Content starts
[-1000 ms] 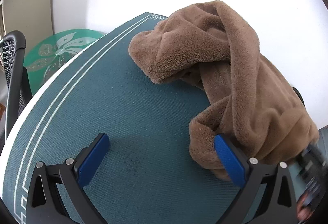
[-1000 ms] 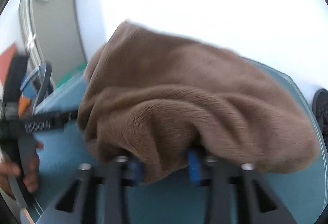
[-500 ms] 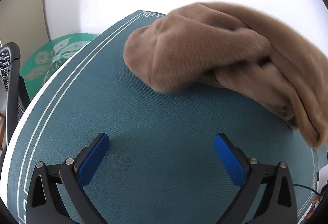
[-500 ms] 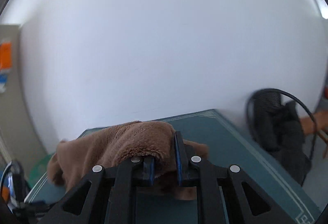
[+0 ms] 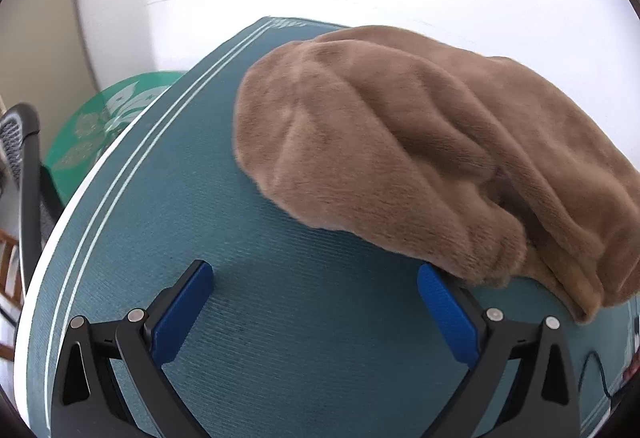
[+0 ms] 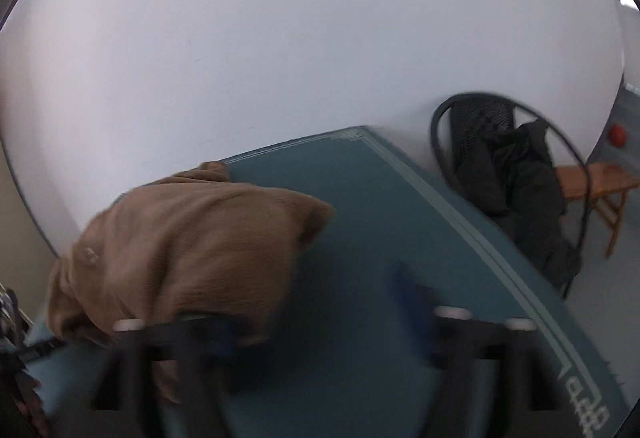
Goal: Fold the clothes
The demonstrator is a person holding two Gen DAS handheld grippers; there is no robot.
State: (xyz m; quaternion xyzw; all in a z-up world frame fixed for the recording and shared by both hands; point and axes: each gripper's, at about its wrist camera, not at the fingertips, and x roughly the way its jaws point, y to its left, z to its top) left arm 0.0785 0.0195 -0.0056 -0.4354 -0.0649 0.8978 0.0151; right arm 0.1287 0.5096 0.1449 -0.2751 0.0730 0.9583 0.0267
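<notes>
Overhead, teal mat (image 5: 280,318), white wall (image 6: 320,37); left fingers (image 5: 182,314) apart, right fingers (image 6: 408,298) opening, nothing between.

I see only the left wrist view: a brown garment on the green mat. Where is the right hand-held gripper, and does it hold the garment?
Observer: The right hand-held gripper is at the brown garment's edge, jaws opening; cloth lies over one finger, not pinched.
Operator: What stands beyond the mat there?
Observer: A black mesh chair, near the green mat's far corner.
Operator: Is it empty?
Observer: No, dark clothing hangs on it.
</notes>
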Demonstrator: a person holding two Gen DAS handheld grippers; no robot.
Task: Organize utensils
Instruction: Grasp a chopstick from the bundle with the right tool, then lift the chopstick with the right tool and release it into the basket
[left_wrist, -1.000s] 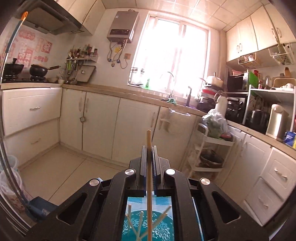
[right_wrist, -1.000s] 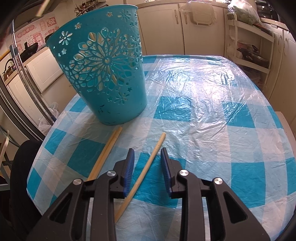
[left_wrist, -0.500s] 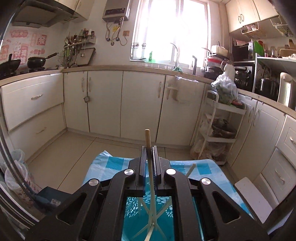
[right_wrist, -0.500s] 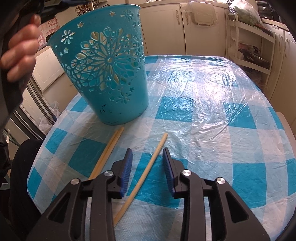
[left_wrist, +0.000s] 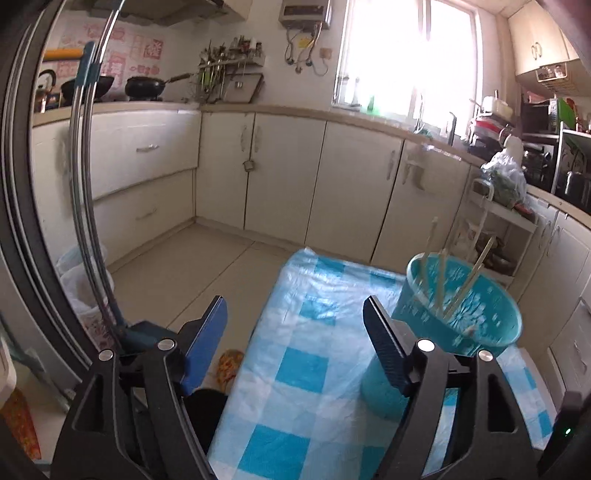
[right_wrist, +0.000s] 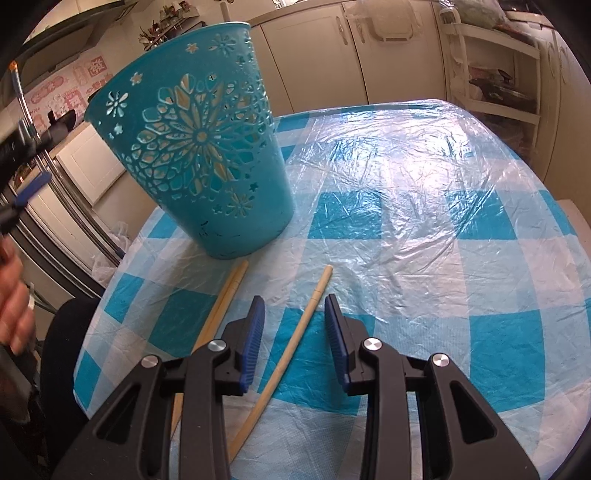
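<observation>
The left gripper (left_wrist: 295, 314) is wide open and empty; the right gripper (right_wrist: 293, 317) is open around a chopstick (right_wrist: 291, 343) beside the blue basket (right_wrist: 207, 155)

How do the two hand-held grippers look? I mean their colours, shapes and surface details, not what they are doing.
Both look alike. The left hand-held gripper and the right hand-held gripper each have a black plastic frame with triangular cut-outs and round silver screws at the joints. Each finger ends in a flat blue pad with a ribbed inner face. No cables or markings are visible. A bare hand shows at the right view's edge.
</observation>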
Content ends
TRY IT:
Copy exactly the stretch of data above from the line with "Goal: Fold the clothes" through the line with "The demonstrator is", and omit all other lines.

OUTPUT FOR THIS EXERCISE:
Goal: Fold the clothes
The demonstrator is a person holding two Gen DAS handheld grippers; there is no robot.

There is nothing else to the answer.